BC Assessment’s website at bcassessment.ca includes more details about 2018 assessments, property information and trends such as lists of 2018’s top valued residential properties across the province. The website also provides self-service access to a free, online property assessment search service that allows anyone to search, check and compare 2018 property assessments for anywhere in the province.

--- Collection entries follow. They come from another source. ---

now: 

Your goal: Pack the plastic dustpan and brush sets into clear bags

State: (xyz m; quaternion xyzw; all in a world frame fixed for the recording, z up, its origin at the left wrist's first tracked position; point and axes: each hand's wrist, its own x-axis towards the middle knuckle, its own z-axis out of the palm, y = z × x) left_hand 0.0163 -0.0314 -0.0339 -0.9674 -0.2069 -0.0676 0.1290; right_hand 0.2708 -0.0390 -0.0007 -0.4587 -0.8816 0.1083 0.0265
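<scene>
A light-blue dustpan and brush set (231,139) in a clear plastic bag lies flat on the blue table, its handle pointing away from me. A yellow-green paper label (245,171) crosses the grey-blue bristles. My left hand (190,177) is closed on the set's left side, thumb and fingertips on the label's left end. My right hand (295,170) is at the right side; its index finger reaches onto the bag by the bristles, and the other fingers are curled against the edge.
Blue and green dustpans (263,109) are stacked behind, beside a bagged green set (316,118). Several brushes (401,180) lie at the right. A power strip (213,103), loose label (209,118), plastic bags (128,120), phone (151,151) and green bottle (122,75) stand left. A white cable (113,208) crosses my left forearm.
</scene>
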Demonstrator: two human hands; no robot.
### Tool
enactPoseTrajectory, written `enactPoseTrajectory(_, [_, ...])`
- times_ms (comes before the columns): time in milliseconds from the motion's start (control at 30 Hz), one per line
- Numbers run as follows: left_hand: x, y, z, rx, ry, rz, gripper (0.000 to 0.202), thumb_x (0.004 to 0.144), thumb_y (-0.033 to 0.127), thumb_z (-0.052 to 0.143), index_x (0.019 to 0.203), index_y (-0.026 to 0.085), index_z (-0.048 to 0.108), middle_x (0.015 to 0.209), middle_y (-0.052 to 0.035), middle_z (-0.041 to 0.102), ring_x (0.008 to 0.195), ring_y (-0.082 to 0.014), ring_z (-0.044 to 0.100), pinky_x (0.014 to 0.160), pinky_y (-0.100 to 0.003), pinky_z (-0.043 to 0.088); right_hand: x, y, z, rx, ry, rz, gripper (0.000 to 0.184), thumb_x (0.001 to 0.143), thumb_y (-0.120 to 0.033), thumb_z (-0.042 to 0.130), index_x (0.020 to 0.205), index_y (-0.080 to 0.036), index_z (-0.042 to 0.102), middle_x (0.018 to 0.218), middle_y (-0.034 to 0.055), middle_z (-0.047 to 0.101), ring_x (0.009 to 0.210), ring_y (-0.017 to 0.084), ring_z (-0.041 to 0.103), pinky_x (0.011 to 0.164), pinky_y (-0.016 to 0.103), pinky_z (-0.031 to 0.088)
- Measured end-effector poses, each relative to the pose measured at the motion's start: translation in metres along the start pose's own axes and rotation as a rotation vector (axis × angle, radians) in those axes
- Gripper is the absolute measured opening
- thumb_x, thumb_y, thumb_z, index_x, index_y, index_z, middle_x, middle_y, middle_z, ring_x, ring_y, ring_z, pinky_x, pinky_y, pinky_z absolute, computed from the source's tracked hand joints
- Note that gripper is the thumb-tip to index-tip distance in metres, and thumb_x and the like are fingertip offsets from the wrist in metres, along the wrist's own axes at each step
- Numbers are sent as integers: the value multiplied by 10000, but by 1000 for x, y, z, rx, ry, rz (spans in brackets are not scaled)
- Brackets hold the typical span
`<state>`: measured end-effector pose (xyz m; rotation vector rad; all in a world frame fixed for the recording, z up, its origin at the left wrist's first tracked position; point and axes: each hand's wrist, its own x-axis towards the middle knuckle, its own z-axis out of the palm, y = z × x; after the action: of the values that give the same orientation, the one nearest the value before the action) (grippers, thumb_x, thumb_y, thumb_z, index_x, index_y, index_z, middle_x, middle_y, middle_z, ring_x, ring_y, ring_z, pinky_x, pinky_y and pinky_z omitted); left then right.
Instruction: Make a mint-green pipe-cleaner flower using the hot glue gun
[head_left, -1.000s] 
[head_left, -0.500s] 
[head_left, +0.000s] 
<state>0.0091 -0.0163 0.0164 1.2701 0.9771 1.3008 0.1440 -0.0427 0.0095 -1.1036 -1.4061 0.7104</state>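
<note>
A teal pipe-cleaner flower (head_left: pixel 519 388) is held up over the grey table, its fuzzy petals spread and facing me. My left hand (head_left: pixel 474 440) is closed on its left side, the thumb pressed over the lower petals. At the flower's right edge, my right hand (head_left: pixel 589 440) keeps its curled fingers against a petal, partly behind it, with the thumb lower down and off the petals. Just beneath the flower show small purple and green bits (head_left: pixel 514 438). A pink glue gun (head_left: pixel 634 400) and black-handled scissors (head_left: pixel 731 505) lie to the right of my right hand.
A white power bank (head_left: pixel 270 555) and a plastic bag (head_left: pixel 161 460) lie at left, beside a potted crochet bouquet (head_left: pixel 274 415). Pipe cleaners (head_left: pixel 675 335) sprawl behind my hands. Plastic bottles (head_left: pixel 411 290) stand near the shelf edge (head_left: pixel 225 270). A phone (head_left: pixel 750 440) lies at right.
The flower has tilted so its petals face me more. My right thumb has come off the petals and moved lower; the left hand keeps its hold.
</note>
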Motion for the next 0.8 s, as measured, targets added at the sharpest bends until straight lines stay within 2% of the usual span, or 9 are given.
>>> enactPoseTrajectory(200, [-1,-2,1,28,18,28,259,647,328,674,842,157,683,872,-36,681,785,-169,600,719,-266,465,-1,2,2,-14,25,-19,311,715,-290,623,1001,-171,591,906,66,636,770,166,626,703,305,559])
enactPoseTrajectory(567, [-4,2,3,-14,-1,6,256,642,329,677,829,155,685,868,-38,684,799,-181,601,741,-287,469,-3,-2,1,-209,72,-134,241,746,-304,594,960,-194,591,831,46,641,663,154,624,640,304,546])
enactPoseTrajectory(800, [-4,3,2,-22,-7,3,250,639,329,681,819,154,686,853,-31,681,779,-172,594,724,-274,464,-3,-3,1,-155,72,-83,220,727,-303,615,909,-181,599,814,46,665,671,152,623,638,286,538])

“Property owners can find a lot of information on our website including answers to many assessment-related questions, but those who feel that their property assessment does not reflect market value as of July 1, 2017 or see incorrect information on their notice, should contact BC Assessment as indicated on their notice as soon as possible in January,” said Keough. “If a property owner is still concerned about their assessment after speaking to one of our appraisers, they may submit a Notice of Complaint (Appeal) by January 31st, for an opportunity to present their information in front of the Property Assessment Review Panel for an independent, third-party review.”

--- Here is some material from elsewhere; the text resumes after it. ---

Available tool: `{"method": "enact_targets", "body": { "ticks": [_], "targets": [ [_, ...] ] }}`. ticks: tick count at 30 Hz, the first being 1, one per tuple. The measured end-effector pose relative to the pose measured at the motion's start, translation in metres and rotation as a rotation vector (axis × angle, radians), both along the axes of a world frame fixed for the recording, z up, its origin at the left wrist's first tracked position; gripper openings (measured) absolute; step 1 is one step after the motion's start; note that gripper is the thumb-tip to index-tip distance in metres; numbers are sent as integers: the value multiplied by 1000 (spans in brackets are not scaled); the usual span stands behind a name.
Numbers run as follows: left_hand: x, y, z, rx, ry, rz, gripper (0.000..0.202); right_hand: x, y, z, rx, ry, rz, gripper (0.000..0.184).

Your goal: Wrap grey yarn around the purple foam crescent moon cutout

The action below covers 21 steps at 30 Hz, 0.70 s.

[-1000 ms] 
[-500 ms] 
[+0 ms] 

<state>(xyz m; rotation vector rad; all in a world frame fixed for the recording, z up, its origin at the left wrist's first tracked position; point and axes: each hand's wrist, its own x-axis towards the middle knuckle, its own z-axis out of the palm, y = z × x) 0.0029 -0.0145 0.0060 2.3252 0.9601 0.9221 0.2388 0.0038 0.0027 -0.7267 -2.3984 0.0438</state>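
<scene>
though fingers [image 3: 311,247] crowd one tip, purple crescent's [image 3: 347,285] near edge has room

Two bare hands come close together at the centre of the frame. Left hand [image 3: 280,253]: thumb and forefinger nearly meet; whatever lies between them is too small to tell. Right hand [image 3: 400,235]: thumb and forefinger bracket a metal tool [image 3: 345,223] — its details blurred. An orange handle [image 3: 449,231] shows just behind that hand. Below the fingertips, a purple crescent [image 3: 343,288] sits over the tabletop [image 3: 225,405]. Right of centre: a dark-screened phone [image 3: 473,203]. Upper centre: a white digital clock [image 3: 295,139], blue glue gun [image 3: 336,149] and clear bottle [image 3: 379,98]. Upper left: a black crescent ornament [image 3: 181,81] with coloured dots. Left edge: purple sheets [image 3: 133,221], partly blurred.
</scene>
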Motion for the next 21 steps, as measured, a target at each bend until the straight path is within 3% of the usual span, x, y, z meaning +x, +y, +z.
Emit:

The Property Assessment Review Panels, independent of BC Assessment, are appointed annually by the Ministry of Municipal Affairs and Housing, and typically meet between February 1 and March 15 to hear formal complaints.

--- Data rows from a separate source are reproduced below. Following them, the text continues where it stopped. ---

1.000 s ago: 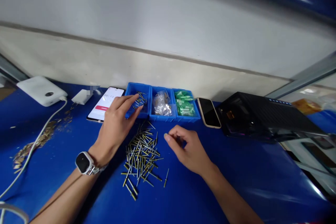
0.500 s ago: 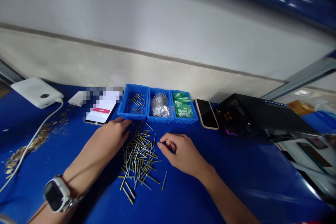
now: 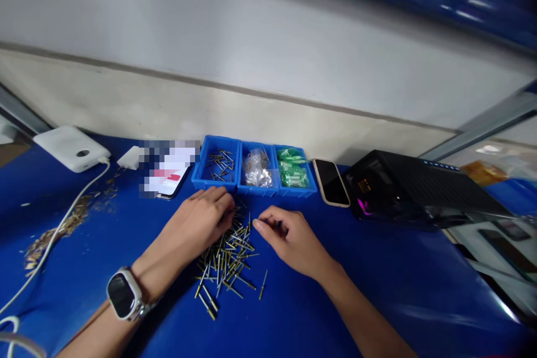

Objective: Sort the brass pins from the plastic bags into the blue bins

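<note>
A heap of small gold and silver pins [image 3: 229, 257] lies on the blue table [image 3: 293, 313]. My left hand [image 3: 197, 224], a smartwatch [image 3: 121, 295] on its wrist, rests on the heap's far left part with fingers curled onto the pins. My right hand [image 3: 289, 238] sits just right of the heap, fingers bent in a pinch; what it holds, if anything, is too small to make out. Behind stand three joined blue bins: the left bin [image 3: 216, 161] holds pins, the middle bin [image 3: 257, 169] clear bags, the right bin [image 3: 293, 173] green parts.
A phone [image 3: 170, 176] lies left of the bins, another phone [image 3: 331, 182] to their right. A black device [image 3: 419, 190] stands at the right. A white power bank [image 3: 71, 148] with a cable [image 3: 54, 235] and a strip of scraps [image 3: 50, 235] lie on the left.
My left hand came back from the left bin to the table and has now moved right onto the pin heap. My right hand stayed beside the heap, fingers curling.
</note>
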Demonstrator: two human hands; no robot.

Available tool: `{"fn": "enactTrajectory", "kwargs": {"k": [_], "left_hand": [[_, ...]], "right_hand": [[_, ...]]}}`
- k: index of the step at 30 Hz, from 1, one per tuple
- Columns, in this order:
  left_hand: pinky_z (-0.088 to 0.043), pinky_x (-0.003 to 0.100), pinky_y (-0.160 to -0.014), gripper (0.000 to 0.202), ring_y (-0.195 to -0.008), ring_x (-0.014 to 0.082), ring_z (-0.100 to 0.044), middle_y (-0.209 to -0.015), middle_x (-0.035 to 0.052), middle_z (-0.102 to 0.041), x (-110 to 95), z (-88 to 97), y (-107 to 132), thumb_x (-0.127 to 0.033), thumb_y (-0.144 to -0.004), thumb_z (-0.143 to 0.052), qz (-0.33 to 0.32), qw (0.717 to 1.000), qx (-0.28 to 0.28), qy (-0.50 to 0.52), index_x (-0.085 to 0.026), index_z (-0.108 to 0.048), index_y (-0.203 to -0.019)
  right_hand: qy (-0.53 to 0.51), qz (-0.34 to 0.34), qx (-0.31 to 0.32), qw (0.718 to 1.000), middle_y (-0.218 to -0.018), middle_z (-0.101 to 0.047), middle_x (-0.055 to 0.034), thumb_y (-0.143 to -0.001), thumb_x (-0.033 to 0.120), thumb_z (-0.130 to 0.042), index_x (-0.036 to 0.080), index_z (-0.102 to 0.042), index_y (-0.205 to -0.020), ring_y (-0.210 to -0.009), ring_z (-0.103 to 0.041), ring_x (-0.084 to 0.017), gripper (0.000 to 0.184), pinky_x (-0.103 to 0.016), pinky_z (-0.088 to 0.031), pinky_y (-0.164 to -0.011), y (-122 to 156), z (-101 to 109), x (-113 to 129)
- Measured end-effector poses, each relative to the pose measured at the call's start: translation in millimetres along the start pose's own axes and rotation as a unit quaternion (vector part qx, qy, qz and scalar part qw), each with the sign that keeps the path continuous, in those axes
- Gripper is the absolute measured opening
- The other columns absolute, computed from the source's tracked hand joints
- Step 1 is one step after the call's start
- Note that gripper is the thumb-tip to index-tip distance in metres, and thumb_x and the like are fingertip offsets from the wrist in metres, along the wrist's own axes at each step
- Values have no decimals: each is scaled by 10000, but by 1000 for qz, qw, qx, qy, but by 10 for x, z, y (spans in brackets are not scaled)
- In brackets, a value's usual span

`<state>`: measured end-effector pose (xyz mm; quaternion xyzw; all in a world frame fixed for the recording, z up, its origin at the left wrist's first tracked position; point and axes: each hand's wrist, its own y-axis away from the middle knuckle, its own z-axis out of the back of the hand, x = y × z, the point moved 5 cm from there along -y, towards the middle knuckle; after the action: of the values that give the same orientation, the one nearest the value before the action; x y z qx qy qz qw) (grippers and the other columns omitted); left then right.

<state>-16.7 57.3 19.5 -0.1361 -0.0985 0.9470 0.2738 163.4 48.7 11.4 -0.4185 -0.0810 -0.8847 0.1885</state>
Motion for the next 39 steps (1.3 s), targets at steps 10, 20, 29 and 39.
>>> {"fn": "enactTrajectory", "kwargs": {"k": [10,20,29,39], "left_hand": [[-524,284,-749,173,-886,166,-645,-1012,53,-655,-330,36,-7,-236,-1011,-484,-64,970,-13,234,-179,-578,-1145],[-542,304,-843,269,-978,168,-619,-1086,78,-637,-421,186,72,-168,-989,-532,-104,950,-111,274,-175,-550,-1257],[-578,292,-761,188,-895,172,-675,-1024,71,-689,-301,99,54,-190,-1002,-505,-97,957,-124,243,-152,-631,-1136],[-565,243,-793,349,-864,125,-689,-979,25,-719,-280,71,55,-169,-910,-667,-46,914,-153,372,-202,-606,-1251]], "right_hand": [[-109,10,-29,994,-590,-481,52,-976,322,-487,210,-514,-753,-515,-429,-102,251,-239,-322,-519,22,-11,42],[-581,-178,106,787,-489,-403,70,-879,381,-573,222,-474,-754,-443,-282,-99,226,-185,-214,-389,-40,-291,-151],[-151,59,-100,982,-594,-447,50,-958,280,-524,200,-493,-708,-526,-413,-100,265,-246,-335,-527,89,20,99],[-466,-90,-10,880,-552,-409,59,-944,326,-518,201,-461,-678,-477,-321,-92,300,-219,-271,-443,34,-101,-35]]}}
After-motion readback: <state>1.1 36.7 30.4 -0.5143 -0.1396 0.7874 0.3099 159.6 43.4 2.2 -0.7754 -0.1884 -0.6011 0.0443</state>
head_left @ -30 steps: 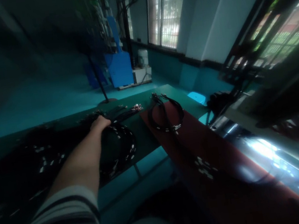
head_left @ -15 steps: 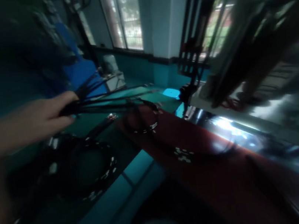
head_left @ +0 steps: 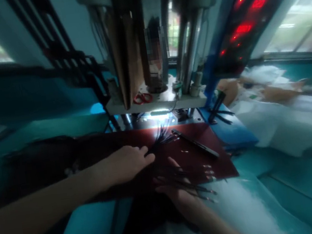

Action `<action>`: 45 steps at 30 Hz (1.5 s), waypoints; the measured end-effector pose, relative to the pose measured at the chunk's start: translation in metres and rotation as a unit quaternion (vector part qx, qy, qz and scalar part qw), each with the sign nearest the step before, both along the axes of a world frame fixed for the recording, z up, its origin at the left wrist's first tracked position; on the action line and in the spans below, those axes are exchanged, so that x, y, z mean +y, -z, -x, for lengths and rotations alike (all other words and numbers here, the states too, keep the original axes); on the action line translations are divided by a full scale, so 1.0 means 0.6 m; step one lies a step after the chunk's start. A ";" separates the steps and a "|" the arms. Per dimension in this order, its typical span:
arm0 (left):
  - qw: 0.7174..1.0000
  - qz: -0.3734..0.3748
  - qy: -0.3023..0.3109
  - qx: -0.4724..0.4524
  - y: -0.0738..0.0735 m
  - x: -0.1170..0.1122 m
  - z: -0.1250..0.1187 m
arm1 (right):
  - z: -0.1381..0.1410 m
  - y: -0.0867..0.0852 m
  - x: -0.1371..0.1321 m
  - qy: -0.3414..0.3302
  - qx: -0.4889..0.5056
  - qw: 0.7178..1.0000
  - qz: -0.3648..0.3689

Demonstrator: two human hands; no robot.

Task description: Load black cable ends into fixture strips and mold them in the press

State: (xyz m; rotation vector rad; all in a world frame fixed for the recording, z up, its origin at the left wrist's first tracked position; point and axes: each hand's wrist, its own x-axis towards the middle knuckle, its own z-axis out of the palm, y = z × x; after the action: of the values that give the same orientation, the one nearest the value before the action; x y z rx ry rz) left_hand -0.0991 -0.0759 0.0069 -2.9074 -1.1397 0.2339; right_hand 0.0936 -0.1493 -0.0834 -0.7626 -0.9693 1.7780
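Note:
My left hand [head_left: 127,163] rests on a dark red mat [head_left: 208,152], pinching one end of a bundle of thin black cables [head_left: 163,137] whose tips fan out toward a lit machine. Near the mat's front edge, my right hand [head_left: 176,192] is closed round the other cable ends [head_left: 197,189], which stick out to the right. A black rod-like tool [head_left: 197,146] lies loose on the mat, right of my hands. The picture is blurred by motion.
A press-like machine [head_left: 148,47] with metal columns stands right behind the mat, red scissors [head_left: 142,98] on its plate. A panel with red lights [head_left: 240,22] is at upper right. Another person's arms in white [head_left: 261,95] work at the right.
My view swung right from the bench with cable coils to the machine. My left hand lifted a cable bundle and brought it onto the red mat; my right hand now holds it too.

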 end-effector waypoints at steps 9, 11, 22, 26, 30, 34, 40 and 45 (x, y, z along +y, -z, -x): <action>0.996 -0.046 0.019 -0.078 0.112 0.011 -0.041 | -0.045 0.006 0.035 0.126 0.039 0.986 0.098; 0.996 -0.036 0.019 -0.078 0.104 0.016 -0.037 | -0.048 -0.006 0.050 0.113 0.058 0.989 0.080; 0.965 0.212 -0.084 -0.127 0.087 0.010 -0.010 | -0.062 -0.040 0.104 0.084 0.011 0.995 -0.049; 0.842 0.464 -0.073 -0.266 0.075 0.019 -0.077 | -0.055 -0.051 0.096 -0.034 -0.082 0.988 -0.126; 0.701 0.602 -0.099 -0.370 0.071 0.052 -0.145 | -0.066 -0.034 0.100 0.021 0.014 0.999 -0.030; 0.689 0.599 -0.144 -0.383 0.079 0.061 -0.166 | -0.115 -0.035 0.121 0.149 0.068 0.985 -0.060; 0.692 0.582 -0.162 -0.395 0.093 0.059 -0.182 | -0.142 -0.079 0.148 0.116 -0.157 0.971 -0.139; 0.660 0.599 -0.131 -0.434 0.089 0.063 -0.216 | -0.126 -0.072 0.149 0.070 -0.230 0.955 -0.174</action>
State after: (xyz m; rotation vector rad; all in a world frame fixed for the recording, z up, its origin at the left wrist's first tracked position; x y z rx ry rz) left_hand 0.0302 -0.0382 -0.0463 -4.1153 -2.1851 -0.9266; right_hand 0.1694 -0.0602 -0.0402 -1.0081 -1.4513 1.2776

The Northern BC Region Assessment offices are located at:

Prince George Office –                   #200 – 1488 4th Ave

Prince George, BC V2L 4Y2

Dawson Creek Office –                  #1 – 11612 8 Street

Dawson Creek   V1G 4R7

Terrace Office –                            #100 – 4545 Lazelle Ave

Terrace, BC V8G 4E1

Williams Lake Office –                #202 – 350 Barnard Street

Williams Lake, BC V2G 4T9

During the month of January, office hours are 8:30 a.m. to 5:00 p.m., Monday to Friday. Property owners can contact BC Assessment toll-free at 1-866-valueBC (1-866-825-8322) or online at bcasssessment.ca

  • Jo G

    Assessments in the Heritage south area are interesting. Many land assessments went down by around 5% while building assessments went up. In my case, the total of the two resulted in no change from 2017 to 2018.

    In lower college heights, the opposite seems to be true from the sampling I looked at.

    Who is the expert who can explain the rationale?